> Exercise
For the word "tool", state how many lines of the records include it, with no other text.

Data excerpts
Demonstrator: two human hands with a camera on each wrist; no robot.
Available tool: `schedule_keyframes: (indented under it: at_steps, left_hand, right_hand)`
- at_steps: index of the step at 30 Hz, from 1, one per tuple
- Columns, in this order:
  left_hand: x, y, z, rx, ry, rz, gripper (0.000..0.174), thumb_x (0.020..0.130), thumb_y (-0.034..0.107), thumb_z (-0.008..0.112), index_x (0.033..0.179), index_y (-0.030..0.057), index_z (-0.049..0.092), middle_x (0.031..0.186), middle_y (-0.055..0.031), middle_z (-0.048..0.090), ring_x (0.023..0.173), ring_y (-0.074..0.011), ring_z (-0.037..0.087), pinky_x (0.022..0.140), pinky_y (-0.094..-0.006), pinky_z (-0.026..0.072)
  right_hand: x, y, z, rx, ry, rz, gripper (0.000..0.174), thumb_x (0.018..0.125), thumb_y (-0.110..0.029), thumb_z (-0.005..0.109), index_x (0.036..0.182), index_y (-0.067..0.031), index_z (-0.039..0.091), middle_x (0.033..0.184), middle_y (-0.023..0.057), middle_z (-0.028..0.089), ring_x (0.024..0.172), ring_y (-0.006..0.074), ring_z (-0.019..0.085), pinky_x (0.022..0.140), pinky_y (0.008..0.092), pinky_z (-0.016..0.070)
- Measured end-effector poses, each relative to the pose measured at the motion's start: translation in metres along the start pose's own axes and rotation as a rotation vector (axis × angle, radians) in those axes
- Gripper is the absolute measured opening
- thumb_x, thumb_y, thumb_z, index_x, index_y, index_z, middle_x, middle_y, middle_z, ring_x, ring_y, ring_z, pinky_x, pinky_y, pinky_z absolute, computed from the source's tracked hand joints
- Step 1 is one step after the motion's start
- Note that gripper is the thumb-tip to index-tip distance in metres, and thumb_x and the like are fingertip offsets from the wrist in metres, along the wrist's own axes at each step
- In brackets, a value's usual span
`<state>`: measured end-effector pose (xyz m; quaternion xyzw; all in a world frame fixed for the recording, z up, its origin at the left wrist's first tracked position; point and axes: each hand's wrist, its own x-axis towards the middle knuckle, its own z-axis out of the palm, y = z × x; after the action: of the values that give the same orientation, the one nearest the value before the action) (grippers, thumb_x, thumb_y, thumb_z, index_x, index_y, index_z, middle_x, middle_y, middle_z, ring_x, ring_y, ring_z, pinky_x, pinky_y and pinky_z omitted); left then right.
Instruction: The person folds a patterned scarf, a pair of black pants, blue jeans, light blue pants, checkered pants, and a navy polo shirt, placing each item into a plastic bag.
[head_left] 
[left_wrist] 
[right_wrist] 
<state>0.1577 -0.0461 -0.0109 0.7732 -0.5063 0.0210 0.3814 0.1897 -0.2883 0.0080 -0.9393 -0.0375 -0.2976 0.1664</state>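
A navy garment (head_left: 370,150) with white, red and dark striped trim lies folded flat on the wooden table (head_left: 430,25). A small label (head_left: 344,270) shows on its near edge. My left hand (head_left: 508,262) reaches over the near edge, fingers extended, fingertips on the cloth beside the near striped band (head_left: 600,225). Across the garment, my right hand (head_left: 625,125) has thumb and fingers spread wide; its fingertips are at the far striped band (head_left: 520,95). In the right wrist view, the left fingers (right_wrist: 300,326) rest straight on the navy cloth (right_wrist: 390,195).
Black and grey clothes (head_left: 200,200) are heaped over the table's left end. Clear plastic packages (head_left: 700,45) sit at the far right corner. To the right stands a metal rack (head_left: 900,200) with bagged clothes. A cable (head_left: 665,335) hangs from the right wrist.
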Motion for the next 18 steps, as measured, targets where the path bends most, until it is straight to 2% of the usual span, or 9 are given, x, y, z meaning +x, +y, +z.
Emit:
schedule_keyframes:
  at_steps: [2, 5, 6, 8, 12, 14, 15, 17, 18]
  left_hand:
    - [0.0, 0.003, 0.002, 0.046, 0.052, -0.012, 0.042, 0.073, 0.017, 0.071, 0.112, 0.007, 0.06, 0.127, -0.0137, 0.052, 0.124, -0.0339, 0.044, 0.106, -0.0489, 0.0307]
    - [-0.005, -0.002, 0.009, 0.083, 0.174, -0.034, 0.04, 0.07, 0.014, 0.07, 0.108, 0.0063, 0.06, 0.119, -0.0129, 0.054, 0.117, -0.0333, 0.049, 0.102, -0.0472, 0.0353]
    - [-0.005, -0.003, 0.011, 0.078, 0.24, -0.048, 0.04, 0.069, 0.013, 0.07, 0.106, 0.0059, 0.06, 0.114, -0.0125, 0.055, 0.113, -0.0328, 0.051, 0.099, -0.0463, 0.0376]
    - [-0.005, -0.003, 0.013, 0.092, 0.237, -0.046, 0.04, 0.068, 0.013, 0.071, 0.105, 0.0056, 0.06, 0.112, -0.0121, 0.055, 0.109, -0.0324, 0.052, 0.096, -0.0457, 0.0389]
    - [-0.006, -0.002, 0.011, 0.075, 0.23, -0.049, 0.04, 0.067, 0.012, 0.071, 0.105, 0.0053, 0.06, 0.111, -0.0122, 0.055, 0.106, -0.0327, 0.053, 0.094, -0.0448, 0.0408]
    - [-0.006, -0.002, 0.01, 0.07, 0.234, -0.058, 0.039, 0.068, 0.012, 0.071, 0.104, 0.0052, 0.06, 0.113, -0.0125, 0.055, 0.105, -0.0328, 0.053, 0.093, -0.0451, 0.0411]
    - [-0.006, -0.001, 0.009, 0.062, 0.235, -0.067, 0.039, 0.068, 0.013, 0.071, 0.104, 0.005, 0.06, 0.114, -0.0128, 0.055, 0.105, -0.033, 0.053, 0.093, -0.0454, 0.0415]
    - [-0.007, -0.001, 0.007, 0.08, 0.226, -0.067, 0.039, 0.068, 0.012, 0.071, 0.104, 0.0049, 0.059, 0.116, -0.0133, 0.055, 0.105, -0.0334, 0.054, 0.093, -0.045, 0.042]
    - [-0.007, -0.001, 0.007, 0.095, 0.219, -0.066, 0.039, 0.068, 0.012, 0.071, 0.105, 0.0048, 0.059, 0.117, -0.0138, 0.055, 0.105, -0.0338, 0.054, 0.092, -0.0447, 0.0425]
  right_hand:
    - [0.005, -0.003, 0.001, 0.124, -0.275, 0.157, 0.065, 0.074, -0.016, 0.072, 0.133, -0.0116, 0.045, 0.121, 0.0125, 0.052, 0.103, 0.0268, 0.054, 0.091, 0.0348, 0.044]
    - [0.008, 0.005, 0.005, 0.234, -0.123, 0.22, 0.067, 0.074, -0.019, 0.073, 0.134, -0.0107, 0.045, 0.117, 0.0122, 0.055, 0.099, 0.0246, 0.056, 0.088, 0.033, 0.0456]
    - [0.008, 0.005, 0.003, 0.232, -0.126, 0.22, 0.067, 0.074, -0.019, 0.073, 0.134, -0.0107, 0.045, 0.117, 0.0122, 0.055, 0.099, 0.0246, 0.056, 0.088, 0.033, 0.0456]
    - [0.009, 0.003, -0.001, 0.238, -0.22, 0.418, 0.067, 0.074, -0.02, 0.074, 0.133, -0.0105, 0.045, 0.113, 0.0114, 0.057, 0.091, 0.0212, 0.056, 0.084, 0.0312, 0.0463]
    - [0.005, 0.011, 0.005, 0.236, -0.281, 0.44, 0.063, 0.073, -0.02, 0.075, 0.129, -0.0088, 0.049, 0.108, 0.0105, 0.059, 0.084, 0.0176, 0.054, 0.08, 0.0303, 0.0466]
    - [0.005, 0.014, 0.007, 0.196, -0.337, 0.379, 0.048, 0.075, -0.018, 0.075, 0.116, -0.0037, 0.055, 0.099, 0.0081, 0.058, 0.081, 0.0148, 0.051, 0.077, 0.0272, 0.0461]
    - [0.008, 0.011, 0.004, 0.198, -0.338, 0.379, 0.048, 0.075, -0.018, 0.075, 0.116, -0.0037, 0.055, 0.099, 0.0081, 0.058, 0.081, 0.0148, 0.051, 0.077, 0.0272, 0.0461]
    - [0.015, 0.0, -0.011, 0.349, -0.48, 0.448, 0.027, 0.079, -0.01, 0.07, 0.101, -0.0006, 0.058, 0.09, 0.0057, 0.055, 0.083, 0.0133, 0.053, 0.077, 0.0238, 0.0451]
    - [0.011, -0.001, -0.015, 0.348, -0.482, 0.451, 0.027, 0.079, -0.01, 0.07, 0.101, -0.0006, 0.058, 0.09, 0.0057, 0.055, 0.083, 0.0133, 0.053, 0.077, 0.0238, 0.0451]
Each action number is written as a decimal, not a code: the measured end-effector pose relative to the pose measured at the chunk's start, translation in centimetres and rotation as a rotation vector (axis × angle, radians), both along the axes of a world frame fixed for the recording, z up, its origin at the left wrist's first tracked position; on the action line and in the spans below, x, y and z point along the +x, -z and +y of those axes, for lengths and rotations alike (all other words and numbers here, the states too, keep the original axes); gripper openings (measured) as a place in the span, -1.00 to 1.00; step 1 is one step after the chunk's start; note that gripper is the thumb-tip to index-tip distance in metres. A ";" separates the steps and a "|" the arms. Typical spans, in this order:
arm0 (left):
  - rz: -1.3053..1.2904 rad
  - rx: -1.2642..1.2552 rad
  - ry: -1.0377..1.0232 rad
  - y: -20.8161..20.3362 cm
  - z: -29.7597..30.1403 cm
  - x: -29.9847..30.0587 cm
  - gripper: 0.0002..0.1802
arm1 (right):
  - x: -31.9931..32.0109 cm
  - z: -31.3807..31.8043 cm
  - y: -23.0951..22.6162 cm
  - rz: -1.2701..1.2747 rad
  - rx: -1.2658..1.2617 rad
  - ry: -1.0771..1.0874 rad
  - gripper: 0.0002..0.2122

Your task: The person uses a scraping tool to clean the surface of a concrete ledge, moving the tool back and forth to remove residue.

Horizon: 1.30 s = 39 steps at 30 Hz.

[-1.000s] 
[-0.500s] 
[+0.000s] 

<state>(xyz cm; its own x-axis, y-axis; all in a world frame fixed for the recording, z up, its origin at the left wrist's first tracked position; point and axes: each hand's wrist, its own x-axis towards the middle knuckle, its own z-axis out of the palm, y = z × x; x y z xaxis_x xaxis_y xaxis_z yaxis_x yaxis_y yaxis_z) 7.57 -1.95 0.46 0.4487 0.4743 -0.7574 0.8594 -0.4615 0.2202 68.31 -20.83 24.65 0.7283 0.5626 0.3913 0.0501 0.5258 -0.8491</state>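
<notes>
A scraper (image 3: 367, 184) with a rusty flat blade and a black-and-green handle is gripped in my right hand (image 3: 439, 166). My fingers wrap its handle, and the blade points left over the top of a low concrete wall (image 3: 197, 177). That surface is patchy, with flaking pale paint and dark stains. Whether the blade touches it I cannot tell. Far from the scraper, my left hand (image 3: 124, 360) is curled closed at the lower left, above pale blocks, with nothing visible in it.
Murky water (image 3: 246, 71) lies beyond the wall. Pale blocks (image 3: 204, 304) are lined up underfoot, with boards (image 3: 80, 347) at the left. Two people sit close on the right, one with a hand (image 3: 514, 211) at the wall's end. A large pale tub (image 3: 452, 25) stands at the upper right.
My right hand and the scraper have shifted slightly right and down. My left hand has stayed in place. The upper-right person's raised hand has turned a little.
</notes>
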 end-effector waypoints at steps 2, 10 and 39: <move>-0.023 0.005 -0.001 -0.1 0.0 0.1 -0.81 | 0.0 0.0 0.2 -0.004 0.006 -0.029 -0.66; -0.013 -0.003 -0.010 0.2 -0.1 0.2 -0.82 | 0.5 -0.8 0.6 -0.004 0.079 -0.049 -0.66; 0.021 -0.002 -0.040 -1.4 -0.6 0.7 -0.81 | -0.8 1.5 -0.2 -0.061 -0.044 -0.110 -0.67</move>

> Response to the exercise
2